▸ Required action
Find the word "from" in the material below and gather every line that contains it.

============

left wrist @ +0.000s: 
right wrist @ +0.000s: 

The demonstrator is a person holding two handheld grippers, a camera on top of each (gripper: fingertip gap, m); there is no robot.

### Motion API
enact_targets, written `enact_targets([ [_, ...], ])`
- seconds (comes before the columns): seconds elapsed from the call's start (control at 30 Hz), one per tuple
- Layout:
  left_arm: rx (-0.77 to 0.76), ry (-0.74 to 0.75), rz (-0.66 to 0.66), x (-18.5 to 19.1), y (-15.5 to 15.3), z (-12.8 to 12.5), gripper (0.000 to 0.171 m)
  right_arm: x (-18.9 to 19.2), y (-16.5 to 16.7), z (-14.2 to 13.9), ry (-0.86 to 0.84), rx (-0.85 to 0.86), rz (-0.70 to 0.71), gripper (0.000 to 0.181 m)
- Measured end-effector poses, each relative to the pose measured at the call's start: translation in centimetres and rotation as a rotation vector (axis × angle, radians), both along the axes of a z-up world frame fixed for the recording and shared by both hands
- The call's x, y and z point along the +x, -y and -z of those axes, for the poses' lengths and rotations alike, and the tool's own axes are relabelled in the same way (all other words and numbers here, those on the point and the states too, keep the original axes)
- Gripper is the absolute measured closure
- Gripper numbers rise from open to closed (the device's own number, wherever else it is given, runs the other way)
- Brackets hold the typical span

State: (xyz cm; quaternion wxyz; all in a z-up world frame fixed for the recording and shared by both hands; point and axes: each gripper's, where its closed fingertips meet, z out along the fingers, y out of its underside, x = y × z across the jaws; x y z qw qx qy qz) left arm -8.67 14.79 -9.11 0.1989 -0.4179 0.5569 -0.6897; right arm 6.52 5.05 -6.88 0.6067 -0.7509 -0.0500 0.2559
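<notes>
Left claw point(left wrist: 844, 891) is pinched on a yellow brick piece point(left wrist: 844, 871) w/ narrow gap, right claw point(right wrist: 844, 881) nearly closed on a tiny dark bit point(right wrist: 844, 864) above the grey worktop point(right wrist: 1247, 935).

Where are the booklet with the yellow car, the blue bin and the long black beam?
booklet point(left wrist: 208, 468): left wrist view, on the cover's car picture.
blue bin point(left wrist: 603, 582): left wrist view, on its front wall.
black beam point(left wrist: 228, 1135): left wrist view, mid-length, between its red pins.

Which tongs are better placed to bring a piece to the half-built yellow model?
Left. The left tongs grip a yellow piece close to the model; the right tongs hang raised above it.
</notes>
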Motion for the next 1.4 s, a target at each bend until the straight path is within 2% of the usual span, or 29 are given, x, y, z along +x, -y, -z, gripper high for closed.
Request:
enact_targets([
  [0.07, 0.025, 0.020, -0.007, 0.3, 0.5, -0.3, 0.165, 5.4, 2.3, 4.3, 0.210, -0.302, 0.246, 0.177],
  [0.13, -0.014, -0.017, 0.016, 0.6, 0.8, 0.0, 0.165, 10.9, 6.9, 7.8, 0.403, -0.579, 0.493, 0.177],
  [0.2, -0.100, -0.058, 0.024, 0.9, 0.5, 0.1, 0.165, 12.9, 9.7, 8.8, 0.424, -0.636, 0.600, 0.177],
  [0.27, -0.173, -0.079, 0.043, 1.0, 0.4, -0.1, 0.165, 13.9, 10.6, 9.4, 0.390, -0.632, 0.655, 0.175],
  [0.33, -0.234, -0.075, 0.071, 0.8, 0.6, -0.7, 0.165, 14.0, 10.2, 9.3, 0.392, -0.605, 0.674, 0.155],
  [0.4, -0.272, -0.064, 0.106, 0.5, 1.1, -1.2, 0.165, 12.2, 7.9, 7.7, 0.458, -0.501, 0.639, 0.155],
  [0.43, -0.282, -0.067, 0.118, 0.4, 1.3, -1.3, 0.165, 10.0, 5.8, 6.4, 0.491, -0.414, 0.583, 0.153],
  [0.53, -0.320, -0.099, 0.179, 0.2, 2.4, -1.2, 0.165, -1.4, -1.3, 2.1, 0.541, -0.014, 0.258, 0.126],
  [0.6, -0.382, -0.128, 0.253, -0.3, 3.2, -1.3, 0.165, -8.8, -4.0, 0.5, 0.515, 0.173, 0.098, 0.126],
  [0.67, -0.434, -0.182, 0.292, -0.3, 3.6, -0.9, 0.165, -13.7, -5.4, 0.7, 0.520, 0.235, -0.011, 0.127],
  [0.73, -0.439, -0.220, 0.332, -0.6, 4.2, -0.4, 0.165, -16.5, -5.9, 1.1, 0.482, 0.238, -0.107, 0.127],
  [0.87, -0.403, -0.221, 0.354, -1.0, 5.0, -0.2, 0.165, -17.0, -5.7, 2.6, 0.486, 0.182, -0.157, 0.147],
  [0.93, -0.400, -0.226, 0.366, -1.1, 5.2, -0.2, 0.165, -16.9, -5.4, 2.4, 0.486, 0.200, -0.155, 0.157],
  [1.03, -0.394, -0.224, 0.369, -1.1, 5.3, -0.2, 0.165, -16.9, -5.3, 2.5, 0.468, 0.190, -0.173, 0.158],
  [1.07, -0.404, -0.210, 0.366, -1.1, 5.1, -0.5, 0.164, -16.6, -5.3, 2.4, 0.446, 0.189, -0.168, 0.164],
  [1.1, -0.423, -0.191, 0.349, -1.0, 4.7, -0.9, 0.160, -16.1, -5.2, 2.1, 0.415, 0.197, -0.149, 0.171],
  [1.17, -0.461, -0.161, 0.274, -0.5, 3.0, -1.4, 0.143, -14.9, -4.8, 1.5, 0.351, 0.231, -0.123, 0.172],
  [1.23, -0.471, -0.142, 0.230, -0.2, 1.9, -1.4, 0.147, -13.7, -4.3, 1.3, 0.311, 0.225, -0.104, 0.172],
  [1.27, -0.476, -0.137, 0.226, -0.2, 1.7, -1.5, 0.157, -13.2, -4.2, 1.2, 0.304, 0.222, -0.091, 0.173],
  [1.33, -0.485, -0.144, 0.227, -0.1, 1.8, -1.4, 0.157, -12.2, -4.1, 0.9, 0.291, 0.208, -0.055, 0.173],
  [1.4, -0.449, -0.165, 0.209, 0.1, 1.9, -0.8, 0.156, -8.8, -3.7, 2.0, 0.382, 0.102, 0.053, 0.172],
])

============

▸ Written response
- seconds (comes before the columns): seconds elapsed from the call's start (control at 30 Hz), one per tuple
- Gripper numbers rise from open to closed (the device's own number, wherever else it is given, runs the other way)

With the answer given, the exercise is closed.